YOUR INSTRUCTIONS:
Determine the number of lines in the following entries that hold the word "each". Give only that number.

Items listed in a dataset
──────

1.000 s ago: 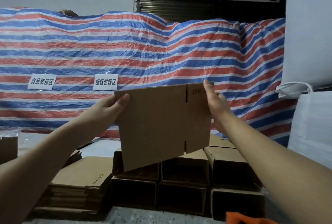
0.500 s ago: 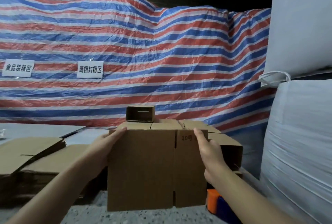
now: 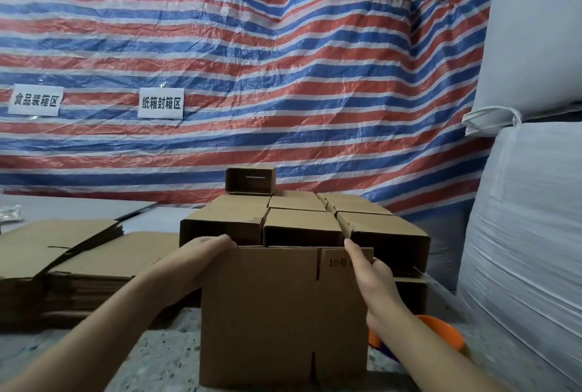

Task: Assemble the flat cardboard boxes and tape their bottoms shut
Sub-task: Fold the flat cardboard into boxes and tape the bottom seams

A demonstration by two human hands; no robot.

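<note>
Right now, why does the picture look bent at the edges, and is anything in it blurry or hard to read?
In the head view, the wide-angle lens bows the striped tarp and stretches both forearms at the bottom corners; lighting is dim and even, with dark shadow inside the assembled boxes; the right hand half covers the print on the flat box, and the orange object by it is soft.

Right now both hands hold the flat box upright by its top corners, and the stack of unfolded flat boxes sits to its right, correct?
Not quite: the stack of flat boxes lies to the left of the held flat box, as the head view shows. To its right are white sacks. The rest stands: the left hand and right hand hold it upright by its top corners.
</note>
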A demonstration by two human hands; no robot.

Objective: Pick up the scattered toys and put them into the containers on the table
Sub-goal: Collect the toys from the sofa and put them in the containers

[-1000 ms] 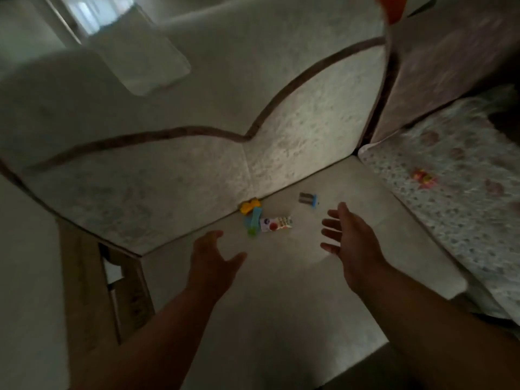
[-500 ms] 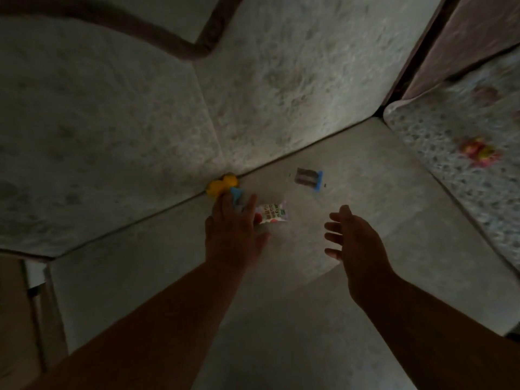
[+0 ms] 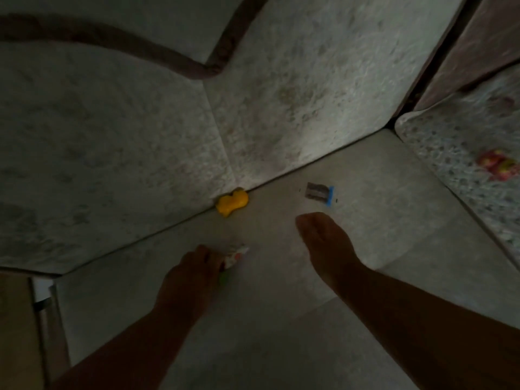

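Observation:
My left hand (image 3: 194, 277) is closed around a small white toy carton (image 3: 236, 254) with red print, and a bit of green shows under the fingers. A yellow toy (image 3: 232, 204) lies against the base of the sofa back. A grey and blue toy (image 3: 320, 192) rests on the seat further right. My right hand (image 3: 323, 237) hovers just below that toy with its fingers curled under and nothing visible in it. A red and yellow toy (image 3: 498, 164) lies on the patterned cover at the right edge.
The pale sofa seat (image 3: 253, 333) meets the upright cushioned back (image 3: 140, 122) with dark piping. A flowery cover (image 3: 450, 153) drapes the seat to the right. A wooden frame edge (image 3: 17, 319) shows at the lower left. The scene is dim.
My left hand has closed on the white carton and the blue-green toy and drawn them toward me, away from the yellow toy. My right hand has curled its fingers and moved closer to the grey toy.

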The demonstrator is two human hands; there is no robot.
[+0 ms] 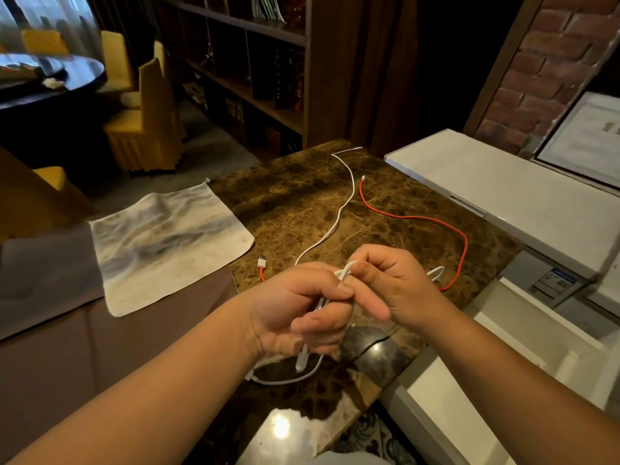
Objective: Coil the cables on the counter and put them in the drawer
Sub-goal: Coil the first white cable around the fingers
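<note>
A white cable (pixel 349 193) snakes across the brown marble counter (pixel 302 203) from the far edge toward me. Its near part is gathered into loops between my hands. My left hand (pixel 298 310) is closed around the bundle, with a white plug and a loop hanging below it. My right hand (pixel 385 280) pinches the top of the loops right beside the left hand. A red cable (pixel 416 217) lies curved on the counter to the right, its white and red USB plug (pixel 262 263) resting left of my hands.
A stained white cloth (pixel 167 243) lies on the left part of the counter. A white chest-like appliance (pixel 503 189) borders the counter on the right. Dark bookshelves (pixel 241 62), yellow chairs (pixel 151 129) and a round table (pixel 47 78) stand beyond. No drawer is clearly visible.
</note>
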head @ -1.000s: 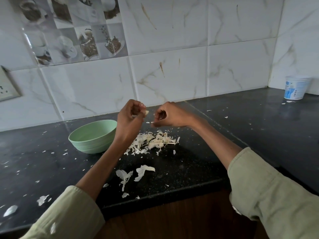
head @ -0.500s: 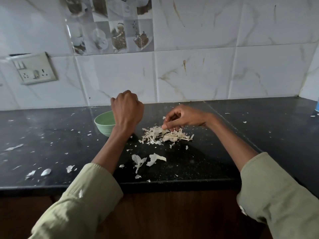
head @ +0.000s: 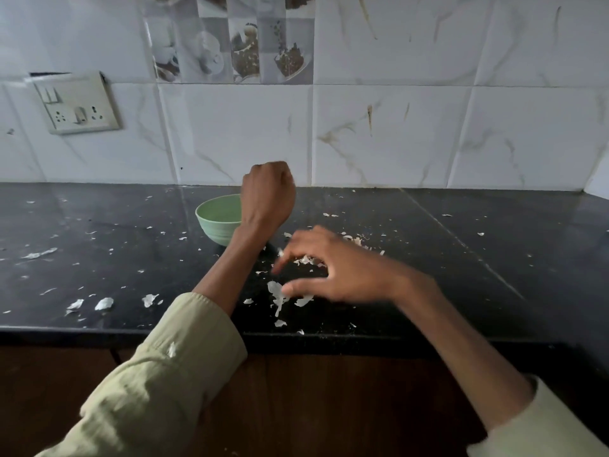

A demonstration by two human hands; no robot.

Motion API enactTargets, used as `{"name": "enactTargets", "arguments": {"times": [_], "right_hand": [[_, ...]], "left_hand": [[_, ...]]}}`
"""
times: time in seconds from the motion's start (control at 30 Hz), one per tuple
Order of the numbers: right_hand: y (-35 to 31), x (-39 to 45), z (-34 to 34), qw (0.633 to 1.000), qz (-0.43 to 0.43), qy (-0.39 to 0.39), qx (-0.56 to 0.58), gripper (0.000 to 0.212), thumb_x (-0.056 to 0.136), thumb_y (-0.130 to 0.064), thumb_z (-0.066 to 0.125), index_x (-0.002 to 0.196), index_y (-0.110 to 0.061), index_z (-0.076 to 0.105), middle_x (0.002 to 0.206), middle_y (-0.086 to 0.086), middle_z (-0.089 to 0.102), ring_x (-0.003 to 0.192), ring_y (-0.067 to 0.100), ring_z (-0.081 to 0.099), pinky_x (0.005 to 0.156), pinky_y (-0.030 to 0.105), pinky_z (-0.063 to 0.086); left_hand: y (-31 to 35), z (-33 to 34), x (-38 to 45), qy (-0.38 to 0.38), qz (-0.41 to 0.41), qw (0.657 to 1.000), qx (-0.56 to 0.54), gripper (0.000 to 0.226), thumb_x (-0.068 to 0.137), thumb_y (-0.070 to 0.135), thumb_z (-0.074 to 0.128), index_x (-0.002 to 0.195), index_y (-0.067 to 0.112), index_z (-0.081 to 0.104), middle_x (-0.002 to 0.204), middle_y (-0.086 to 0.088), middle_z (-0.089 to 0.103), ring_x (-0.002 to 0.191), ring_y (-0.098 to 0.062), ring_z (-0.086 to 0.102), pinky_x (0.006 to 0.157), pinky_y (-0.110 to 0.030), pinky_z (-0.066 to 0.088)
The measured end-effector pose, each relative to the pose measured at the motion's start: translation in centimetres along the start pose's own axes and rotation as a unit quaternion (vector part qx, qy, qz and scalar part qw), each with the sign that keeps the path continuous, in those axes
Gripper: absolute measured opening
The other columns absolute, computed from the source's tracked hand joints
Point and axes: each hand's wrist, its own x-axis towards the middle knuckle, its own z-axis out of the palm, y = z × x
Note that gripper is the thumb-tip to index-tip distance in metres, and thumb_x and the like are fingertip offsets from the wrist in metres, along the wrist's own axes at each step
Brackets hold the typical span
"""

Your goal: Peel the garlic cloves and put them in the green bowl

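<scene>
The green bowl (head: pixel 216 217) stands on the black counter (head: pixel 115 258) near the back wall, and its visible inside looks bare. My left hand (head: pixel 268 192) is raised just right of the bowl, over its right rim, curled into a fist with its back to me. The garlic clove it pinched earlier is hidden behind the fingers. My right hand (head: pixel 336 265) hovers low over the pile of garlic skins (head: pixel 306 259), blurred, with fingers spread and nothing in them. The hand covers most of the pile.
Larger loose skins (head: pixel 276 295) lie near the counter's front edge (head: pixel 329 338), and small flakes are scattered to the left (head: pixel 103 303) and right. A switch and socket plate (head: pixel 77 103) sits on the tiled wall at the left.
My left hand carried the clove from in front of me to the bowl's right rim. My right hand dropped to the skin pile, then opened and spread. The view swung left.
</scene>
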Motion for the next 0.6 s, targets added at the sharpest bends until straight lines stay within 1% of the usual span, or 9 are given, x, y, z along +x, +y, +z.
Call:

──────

TASK SOLUTION:
3